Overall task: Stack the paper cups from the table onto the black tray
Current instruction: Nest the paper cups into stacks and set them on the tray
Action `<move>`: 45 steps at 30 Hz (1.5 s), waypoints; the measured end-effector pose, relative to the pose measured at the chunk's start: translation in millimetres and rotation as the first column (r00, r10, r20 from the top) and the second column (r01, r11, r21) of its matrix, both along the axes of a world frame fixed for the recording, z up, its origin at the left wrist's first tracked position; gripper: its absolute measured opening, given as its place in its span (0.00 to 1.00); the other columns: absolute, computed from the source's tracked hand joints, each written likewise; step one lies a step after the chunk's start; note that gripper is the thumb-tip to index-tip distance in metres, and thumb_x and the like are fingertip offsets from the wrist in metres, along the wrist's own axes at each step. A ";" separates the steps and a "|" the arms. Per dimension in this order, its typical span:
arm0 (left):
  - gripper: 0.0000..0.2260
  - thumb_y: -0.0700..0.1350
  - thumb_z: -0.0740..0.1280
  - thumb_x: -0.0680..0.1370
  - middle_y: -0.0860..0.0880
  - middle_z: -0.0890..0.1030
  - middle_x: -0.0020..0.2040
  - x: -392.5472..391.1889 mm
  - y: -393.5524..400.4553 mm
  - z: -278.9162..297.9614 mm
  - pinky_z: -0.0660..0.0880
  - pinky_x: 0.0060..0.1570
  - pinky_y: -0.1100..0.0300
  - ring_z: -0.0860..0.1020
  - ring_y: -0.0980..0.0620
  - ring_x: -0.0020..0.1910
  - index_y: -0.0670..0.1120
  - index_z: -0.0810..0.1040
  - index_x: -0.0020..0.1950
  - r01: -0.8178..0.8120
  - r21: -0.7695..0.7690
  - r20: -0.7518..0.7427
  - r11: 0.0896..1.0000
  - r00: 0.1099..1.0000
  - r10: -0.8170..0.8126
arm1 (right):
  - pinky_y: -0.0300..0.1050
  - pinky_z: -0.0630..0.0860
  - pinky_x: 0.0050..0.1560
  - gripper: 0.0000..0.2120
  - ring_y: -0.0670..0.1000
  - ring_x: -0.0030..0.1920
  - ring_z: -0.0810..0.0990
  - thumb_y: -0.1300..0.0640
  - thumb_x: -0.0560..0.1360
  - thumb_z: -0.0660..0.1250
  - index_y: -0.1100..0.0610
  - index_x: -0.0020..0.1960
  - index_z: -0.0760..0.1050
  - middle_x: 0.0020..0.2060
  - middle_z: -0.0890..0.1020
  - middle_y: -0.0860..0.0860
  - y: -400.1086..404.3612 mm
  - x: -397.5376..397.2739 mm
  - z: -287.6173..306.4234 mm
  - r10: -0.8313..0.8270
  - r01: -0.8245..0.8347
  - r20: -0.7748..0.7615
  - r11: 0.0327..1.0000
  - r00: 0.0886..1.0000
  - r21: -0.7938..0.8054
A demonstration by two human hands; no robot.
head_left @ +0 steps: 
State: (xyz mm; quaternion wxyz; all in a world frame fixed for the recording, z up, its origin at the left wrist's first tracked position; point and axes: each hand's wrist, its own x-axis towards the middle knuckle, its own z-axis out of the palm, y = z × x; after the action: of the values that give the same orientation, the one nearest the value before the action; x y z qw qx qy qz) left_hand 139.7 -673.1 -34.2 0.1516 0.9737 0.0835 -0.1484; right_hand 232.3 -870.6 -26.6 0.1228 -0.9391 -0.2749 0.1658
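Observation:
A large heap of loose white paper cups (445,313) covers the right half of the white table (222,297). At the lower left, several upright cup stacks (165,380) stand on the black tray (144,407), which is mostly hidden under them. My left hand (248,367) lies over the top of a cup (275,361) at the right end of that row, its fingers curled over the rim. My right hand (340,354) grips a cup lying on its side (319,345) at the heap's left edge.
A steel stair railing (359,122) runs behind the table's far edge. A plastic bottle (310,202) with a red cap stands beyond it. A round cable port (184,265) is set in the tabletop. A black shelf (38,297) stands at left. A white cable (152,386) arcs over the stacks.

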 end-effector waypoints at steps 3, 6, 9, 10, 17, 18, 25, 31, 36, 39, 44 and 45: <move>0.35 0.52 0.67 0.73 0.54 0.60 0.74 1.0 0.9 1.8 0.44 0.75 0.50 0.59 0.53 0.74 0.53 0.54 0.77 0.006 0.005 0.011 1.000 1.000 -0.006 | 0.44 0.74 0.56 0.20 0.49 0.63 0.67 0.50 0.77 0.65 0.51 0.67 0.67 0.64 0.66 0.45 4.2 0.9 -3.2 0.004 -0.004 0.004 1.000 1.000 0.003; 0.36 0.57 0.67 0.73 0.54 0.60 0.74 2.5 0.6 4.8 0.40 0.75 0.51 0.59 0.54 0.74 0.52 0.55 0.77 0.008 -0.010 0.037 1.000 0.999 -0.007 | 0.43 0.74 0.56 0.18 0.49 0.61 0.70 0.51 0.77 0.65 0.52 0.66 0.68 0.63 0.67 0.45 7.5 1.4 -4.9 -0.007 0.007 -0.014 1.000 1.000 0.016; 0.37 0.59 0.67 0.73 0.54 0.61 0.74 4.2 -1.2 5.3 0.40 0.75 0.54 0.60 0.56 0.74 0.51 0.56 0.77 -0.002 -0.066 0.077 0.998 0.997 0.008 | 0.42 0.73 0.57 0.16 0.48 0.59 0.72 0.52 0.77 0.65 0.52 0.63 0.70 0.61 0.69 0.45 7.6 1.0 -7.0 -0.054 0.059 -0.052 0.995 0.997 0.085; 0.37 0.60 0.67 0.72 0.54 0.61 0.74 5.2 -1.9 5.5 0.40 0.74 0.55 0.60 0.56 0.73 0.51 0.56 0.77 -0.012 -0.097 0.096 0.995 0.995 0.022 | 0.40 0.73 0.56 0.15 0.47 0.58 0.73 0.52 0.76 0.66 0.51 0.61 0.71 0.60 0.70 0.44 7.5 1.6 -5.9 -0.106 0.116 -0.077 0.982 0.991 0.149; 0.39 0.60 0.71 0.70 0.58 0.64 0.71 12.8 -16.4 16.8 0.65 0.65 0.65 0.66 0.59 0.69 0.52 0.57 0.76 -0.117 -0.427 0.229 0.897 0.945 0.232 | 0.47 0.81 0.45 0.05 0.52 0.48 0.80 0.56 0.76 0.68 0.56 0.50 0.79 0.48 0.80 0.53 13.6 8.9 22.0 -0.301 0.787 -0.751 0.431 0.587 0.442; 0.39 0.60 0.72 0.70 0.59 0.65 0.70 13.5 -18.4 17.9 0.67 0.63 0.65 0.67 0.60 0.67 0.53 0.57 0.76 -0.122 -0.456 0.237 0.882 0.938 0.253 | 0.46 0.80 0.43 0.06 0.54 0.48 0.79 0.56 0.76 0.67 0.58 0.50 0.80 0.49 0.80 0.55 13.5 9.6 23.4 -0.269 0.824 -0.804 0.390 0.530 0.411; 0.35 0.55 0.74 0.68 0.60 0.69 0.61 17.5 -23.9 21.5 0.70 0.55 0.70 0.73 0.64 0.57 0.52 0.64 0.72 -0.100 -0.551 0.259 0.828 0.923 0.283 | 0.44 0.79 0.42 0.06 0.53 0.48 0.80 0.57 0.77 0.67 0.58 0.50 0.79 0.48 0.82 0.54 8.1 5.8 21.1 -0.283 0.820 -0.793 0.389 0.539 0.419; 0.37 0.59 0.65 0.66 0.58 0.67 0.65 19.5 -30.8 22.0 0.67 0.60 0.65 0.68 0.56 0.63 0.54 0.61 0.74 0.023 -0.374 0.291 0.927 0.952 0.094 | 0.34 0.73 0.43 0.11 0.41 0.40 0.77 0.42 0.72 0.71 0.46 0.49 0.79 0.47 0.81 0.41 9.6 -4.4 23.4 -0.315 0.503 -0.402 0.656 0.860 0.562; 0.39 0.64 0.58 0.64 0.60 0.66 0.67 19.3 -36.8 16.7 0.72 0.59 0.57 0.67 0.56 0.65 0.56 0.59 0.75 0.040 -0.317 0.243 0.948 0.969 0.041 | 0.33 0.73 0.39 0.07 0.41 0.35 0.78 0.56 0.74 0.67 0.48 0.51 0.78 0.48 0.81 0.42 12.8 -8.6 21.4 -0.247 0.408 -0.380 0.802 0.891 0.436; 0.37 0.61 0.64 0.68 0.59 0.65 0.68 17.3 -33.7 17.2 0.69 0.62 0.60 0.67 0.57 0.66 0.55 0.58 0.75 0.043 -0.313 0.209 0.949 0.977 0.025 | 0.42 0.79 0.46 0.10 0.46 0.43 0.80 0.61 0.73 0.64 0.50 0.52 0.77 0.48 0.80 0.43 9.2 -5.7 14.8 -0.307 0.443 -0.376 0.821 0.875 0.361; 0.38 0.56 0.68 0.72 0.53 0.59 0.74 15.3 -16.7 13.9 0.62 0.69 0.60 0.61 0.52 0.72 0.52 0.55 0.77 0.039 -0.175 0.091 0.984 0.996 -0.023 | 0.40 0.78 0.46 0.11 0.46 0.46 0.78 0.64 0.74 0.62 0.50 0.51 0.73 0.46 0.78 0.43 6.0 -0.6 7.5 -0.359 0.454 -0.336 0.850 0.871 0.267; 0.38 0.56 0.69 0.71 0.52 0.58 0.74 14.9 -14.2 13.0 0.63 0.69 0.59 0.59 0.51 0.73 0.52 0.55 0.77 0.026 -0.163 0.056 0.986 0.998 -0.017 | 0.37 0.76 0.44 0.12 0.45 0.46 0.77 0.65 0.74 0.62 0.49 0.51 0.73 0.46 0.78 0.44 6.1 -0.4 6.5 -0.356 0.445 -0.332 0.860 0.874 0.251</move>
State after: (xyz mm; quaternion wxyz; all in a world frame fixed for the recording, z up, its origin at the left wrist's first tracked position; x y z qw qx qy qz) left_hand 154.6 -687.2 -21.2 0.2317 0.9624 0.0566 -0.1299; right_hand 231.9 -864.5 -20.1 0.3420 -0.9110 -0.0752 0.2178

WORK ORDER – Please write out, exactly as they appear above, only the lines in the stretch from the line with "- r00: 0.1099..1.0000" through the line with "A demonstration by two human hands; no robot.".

REPLY –
  - r00: 0.1099..1.0000
  - r10: -0.8170..0.8126
arm1 (right):
  - pinky_y: -0.0300..0.1050
  - pinky_z: -0.0630..0.0860
  - pinky_x: 0.0050..0.1560
  - gripper: 0.0000..0.2120
  - ring_y: -0.0670..0.1000
  - ring_x: -0.0030..0.1920
  - ring_z: -0.0810..0.0990
  - thumb_y: -0.1300..0.0640
  - thumb_x: -0.0560..0.1360
  - thumb_z: -0.0660..0.1250
  - index_y: -0.1100..0.0610
  - index_x: -0.0020..0.1960
  - index_z: -0.0760..0.1050
  - middle_x: 0.0020..0.2060
  - middle_z: -0.0890..0.1020
  - middle_y: -0.0860..0.0860
  - y: -400.1086..404.3612 mm
  - x: -397.5376..397.2739 mm
  - z: -287.6173..306.4234 mm
  - r10: -0.8313..0.8270
  - r01: -0.8245..0.8347
  - r20: -0.7748..0.7615
  - r11: 0.0327..1.0000
  - r00: 0.0886..1.0000
  - r21: -0.7938..0.8054
A demonstration by two human hands; no robot.

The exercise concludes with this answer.